Activity
Write out every line below with no difference at all.
Material provided START
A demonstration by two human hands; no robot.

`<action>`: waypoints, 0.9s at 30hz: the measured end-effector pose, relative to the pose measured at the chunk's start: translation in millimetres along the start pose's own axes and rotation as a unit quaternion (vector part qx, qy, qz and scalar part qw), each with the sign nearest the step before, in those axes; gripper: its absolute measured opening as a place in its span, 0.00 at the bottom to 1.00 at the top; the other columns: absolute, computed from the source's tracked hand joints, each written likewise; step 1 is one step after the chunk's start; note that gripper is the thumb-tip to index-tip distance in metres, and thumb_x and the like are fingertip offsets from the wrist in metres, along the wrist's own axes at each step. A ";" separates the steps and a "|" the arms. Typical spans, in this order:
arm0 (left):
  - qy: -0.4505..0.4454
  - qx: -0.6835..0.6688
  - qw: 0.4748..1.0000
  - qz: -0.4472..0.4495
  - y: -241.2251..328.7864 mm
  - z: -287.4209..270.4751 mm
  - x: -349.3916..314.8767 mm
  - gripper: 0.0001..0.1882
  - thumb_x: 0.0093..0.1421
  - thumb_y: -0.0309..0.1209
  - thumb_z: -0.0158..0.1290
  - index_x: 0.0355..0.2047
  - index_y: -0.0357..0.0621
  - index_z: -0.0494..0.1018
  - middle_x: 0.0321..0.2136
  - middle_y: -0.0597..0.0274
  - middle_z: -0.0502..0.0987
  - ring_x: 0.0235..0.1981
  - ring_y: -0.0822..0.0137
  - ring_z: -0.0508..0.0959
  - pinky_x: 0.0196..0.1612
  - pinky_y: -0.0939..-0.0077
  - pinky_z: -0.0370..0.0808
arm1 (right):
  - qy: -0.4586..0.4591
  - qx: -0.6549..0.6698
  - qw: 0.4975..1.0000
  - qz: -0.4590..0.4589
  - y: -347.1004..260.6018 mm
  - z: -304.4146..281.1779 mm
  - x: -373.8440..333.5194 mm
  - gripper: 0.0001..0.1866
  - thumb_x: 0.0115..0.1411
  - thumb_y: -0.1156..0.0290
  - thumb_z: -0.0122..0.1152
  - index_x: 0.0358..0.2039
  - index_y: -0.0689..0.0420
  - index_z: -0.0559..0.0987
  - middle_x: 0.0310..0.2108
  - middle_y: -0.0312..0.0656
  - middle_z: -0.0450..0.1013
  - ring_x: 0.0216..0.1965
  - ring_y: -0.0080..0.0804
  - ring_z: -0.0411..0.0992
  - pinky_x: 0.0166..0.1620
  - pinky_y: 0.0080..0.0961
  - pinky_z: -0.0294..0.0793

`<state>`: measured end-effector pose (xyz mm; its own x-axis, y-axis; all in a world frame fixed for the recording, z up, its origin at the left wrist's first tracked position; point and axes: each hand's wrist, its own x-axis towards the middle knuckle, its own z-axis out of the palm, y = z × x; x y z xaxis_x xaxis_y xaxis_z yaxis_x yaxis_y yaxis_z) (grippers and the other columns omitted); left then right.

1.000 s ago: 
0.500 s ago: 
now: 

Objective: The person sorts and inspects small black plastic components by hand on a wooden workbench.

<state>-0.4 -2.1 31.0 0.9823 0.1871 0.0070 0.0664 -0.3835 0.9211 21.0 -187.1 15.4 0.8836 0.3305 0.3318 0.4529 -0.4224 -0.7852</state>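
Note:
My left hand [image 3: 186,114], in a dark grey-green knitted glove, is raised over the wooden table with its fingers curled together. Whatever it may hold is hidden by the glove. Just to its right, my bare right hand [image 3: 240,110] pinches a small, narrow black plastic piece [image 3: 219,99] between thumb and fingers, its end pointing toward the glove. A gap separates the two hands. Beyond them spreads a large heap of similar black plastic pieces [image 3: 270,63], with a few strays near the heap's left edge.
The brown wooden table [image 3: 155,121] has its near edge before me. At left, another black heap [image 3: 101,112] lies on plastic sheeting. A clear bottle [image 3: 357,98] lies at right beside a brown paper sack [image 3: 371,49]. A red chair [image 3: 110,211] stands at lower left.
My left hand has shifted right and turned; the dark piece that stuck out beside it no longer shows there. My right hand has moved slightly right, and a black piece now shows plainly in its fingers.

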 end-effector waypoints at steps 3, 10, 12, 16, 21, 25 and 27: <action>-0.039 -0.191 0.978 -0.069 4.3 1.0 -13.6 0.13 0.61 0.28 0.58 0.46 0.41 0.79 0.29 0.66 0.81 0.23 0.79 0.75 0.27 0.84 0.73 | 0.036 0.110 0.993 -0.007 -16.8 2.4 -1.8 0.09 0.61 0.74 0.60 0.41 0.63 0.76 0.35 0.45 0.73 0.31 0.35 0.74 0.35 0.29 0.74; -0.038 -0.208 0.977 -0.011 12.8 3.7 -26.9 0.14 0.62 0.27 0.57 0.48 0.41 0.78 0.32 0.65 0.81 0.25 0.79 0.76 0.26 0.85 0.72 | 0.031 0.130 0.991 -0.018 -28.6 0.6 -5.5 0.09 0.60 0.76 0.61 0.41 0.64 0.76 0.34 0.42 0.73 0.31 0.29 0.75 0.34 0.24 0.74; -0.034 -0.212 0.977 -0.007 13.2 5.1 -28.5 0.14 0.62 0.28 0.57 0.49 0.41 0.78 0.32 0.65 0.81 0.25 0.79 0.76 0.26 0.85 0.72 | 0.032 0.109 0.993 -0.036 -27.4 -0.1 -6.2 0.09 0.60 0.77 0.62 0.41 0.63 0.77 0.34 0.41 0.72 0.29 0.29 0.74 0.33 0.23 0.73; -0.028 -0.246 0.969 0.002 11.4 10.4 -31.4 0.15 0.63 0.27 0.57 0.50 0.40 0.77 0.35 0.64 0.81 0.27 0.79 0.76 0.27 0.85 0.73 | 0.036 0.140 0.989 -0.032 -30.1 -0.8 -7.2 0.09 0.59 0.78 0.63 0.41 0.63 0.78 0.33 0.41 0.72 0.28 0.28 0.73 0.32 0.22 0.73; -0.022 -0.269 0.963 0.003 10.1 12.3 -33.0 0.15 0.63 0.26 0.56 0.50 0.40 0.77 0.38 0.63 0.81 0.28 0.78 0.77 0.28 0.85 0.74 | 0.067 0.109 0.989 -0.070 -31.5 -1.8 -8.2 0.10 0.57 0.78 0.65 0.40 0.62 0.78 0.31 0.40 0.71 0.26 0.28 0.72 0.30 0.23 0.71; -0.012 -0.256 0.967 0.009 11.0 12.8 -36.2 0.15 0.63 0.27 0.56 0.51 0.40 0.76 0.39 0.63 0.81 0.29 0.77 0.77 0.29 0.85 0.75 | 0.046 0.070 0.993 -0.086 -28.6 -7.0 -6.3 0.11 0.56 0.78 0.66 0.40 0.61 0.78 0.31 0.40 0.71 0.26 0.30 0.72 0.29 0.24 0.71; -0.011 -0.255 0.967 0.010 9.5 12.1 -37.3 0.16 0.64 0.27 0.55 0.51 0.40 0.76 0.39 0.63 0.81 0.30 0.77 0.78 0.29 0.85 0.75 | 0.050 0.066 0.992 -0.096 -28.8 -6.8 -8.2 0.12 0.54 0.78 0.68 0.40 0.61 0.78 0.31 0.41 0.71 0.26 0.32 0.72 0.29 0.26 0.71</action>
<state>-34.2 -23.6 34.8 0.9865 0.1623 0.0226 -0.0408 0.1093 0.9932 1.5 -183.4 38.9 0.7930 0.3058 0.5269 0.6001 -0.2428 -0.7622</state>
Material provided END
Expected answer
A demonstration by two human hands; no robot.

`<action>`: waypoints, 0.9s at 30hz: the measured end-effector pose, relative to the pose measured at the chunk's start: translation in millimetres along the start pose's own axes and rotation as a unit quaternion (vector part qx, qy, qz and scalar part qw), each with the sign nearest the step before, in those axes; gripper: its absolute measured opening as a place in its span, 0.00 at the bottom to 1.00 at the top; the other columns: absolute, computed from the source's tracked hand joints, each written likewise; step 1 is one step after the chunk's start; note that gripper is the thumb-tip to index-tip distance in metres, and thumb_x and the like are fingertip offsets from the wrist in metres, along the wrist's own axes at each step. A ";" separates the steps and a "|" the arms. Typical spans, in this order:
arm0 (left):
  - qy: -0.4505..0.4454
  - qx: -0.6835..0.6688
  - qw: 0.4748..1.0000
  - qz: -0.4472..0.4495
  - y: -241.2251..328.7864 mm
  - z: -287.4209..270.4751 mm
  - x: -349.3916..314.8767 mm
  - gripper: 0.0001..0.1882
  - thumb_x: 0.0093..0.1421
  - thumb_y: -0.0309..0.1209
  - thumb_z: -0.0158..0.1290
  - index_x: 0.0355..0.2047
  - index_y: -0.0357..0.0621
  - index_z: -0.0494..0.1018
  - middle_x: 0.0321..0.2136
  - middle_y: -0.0597..0.0274
  - middle_z: -0.0502..0.0987
  - ring_x: 0.0235..0.1981
  - ring_y: -0.0822..0.0137
  - ring_z: -0.0508..0.0959
  - pinky_x: 0.0196..0.1612
  - pinky_y: -0.0939..-0.0077
  - pinky_z: -0.0370..0.0808
arm1 (right):
  - qy: -0.4586..0.4591
  - qx: -0.6549..0.6698
  - qw: 0.4975..1.0000
  - qz: -0.4590..0.4589
  - y: -347.1004..260.6018 mm
  - z: -304.4146..281.1779 mm
  - x: -373.8440..333.5194 mm
  - gripper: 0.0001..0.1866
  - thumb_x: 0.0115..0.1411
  - thumb_y: -0.1156..0.0290
  - thumb_z: -0.0122..0.1152
  - index_x: 0.0358..0.2039
  - index_y: -0.0689..0.0420
  - index_z: -0.0559..0.0987
  - middle_x: 0.0310..0.2108
  - middle_y: -0.0312..0.0656
  - middle_z: -0.0450..0.1013
  - ring_x: 0.0216..0.1965
  - ring_y: -0.0080..0.0804
  - ring_z: -0.0411..0.0992
  - pinky_x: 0.0166..0.1620
  - pinky_y: 0.0080..0.0961
  - pinky_z: -0.0294..0.0793

`<state>`: measured end-effector pose (xyz mm; its own x-axis, y-axis; all in a world frame fixed for the recording, z up, its origin at the left wrist's first tracked position; point and axes: each hand's wrist, its own x-axis towards the middle knuckle, its own z-axis out of the palm, y = z × x; x y z xaxis_x xaxis_y xaxis_z yaxis_x yaxis_y yaxis_z) (grippers and the other columns omitted); left then right.

1.000 s ago: 
0.500 s ago: 
now: 

Objective: The person sorts and inspects small black plastic components by hand on a wooden workbench.

<state>-0.4 -2.1 31.0 0.9823 0.1871 0.0070 0.0664 -0.3835 0.9211 21.0 -187.1 15.4 0.8836 0.3305 0.3318 0.4529 -0.4224 -0.7852</state>
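Note:
My left hand [image 3: 186,114], in a dark grey-green knitted glove, is raised over the wooden table with its fingers curled together. Whatever it may hold is hidden by the glove. Just to its right, my bare right hand [image 3: 240,110] pinches a small, narrow black plastic piece [image 3: 219,99] between thumb and fingers, its end pointing toward the glove. A gap separates the two hands. Beyond them spreads a large heap of similar black plastic pieces [image 3: 270,63], with a few strays near the heap's left edge.
The brown wooden table [image 3: 155,121] has its near edge before me. At left, another black heap [image 3: 101,112] lies on plastic sheeting. A clear bottle [image 3: 357,98] lies at right beside a brown paper sack [image 3: 371,49]. A red chair [image 3: 110,211] stands at lower left.
My left hand has shifted right and turned; the dark piece that stuck out beside it no longer shows there. My right hand has moved slightly right, and a black piece now shows plainly in its fingers.
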
 end-effector waypoints at steps 3, 10, 12, 16, 21, 25 and 27: <action>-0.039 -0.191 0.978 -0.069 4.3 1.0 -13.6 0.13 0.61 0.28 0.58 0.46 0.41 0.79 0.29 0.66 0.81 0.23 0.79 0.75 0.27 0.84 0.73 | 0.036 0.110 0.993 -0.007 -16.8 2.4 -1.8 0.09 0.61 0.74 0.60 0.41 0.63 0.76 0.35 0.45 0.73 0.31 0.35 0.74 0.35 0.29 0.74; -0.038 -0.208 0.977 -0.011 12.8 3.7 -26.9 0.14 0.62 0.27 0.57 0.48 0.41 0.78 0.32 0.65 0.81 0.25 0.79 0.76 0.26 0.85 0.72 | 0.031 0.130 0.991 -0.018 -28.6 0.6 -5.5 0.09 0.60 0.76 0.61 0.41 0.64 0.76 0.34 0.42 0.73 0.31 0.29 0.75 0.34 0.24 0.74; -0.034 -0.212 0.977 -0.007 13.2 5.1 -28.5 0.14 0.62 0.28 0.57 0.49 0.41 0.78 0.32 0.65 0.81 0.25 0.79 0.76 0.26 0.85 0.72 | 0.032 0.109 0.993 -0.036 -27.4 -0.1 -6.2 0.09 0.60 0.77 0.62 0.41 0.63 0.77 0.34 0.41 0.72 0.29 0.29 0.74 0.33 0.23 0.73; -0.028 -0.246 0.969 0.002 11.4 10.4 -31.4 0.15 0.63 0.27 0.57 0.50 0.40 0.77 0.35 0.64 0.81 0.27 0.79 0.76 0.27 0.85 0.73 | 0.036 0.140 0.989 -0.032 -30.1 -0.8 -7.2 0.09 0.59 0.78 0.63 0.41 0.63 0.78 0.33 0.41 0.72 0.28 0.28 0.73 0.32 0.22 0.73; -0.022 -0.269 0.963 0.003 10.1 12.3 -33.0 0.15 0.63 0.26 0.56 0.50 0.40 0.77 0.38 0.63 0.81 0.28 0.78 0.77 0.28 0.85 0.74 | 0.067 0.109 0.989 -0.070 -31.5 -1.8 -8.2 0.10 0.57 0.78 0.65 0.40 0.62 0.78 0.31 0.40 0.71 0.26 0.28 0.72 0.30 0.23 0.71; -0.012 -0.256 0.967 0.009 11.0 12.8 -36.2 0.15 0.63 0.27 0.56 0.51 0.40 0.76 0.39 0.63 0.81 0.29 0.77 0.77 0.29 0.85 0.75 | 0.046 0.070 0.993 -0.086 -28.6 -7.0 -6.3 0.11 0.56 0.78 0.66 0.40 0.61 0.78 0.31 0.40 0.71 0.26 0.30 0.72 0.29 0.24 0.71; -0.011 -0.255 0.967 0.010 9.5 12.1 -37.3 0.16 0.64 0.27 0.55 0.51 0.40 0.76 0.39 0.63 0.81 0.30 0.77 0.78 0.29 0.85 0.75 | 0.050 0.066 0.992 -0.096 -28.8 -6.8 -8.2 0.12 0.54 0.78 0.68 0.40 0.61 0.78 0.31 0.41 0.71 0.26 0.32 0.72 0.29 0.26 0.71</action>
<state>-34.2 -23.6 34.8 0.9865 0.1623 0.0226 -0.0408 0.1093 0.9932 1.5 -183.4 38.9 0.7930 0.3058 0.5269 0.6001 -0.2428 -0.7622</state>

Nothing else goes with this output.